WHAT YOU SHOULD DO: Copy each line from the listing below where the word "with" shows up.

SUPPLIED DATA:
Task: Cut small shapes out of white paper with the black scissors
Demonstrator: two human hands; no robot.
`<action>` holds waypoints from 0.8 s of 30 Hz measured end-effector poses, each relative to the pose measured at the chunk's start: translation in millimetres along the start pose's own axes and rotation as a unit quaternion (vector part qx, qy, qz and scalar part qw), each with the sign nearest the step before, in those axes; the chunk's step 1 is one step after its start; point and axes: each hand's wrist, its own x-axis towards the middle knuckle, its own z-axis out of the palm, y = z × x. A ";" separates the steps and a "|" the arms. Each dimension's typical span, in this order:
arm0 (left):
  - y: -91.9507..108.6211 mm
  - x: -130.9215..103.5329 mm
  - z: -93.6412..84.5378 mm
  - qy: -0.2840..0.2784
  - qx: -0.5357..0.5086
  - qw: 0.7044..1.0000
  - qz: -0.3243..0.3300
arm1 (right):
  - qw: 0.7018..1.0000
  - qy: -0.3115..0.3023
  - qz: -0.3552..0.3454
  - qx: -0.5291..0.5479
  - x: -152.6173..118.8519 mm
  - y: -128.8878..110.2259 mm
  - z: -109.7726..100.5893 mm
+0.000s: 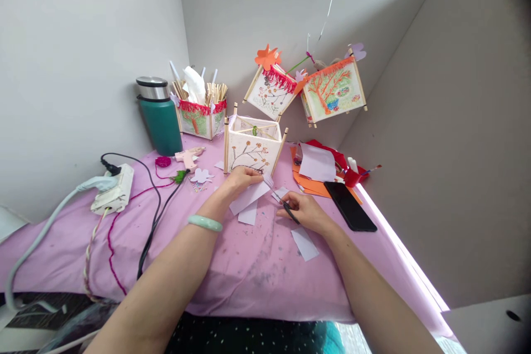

OUTPUT OF THE EXERCISE:
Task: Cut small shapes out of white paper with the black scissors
`<action>` holds waypoints from 0.8 s of 30 Hz measured end-effector poses, each relative to the pose measured at the chunk's start: translation in millimetres along the start pose's own axes and rotation as a unit quaternion (vector part qx, qy, qz and scalar part qw), each with the sign nearest the step before, in those axes; the chunk's step 1 is one step after its start; point and axes: each hand's wrist, its own x-axis towards the middle knuckle, its own z-axis out of the palm, y = z × x. A ";" separates the steps and a "|" the arms. Each dimension's typical span, in this order:

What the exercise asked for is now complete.